[Opening DATA EXTRACT section]

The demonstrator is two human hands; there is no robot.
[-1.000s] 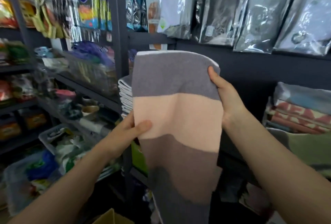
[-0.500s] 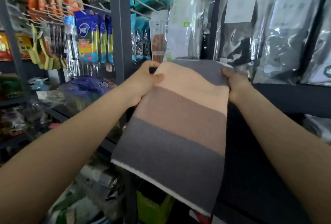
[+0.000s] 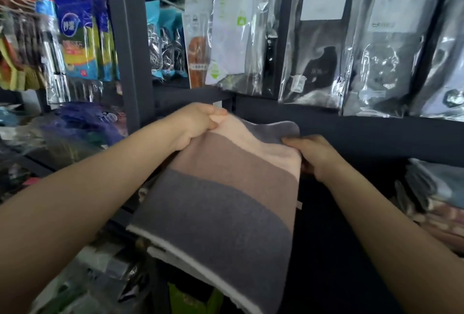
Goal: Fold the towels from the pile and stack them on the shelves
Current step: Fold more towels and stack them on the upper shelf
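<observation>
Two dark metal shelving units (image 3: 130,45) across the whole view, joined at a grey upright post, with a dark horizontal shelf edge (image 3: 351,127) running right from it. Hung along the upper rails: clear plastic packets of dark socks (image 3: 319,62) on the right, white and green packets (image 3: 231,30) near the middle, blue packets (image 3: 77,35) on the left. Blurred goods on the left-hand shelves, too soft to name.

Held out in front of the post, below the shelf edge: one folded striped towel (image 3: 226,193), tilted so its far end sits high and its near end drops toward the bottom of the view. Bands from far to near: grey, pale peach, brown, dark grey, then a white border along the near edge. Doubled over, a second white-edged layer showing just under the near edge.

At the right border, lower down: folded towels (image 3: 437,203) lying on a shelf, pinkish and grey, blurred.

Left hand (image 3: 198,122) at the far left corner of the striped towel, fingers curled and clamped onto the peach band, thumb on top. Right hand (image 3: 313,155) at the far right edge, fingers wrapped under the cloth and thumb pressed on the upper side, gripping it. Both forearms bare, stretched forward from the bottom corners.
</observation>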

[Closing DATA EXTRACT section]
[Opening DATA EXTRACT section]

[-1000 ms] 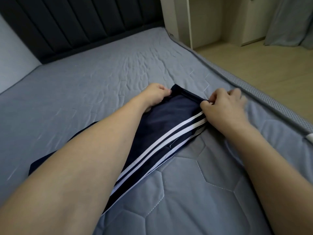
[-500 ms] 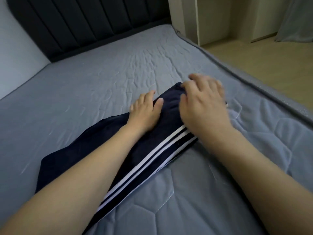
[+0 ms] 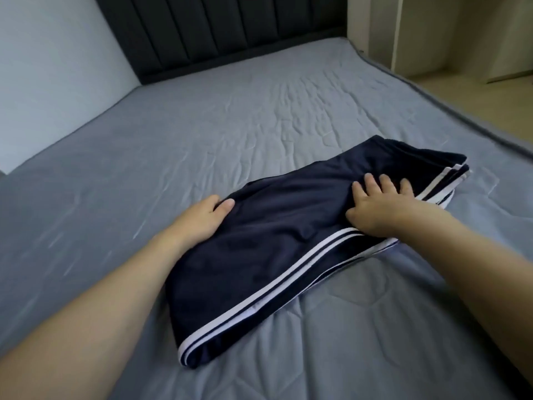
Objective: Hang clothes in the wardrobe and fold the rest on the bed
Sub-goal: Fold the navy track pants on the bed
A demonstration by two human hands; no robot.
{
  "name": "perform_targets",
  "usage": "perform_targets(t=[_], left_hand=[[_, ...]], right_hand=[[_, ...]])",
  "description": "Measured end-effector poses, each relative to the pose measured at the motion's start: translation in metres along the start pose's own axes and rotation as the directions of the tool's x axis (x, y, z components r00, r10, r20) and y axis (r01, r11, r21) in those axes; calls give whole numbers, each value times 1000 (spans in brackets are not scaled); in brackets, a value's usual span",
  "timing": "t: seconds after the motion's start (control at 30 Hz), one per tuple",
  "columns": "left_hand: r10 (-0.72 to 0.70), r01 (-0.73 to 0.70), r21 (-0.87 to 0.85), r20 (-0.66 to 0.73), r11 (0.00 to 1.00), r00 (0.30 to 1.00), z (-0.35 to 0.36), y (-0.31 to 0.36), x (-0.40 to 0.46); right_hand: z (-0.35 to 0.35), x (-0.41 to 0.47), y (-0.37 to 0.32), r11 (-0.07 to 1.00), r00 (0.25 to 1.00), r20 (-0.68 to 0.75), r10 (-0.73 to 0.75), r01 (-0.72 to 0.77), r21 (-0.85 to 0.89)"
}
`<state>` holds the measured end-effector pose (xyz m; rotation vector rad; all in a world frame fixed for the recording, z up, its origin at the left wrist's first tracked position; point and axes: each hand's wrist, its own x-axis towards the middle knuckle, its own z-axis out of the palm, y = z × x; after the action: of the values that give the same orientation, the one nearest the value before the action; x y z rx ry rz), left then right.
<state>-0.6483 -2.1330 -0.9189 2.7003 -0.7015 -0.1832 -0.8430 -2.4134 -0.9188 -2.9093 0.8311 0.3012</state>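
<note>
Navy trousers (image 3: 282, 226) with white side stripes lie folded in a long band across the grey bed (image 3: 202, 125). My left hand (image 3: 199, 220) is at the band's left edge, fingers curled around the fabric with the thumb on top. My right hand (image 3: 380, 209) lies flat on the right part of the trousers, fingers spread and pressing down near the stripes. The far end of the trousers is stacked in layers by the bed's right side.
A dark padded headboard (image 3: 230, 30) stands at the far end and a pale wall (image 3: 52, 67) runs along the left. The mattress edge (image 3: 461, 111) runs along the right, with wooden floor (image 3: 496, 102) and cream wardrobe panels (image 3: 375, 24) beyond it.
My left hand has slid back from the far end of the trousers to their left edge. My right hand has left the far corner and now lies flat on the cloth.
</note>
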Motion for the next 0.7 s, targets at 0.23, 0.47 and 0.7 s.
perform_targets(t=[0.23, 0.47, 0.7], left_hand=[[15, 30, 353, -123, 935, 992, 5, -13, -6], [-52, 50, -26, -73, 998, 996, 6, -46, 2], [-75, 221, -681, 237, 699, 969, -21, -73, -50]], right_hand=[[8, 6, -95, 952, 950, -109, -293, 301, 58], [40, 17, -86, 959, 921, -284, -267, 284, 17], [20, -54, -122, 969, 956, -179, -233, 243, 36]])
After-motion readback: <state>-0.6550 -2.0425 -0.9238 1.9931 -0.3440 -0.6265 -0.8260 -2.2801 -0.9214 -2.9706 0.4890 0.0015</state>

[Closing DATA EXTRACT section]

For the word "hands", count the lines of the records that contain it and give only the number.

▶ _PROBLEM SOLUTION_:
2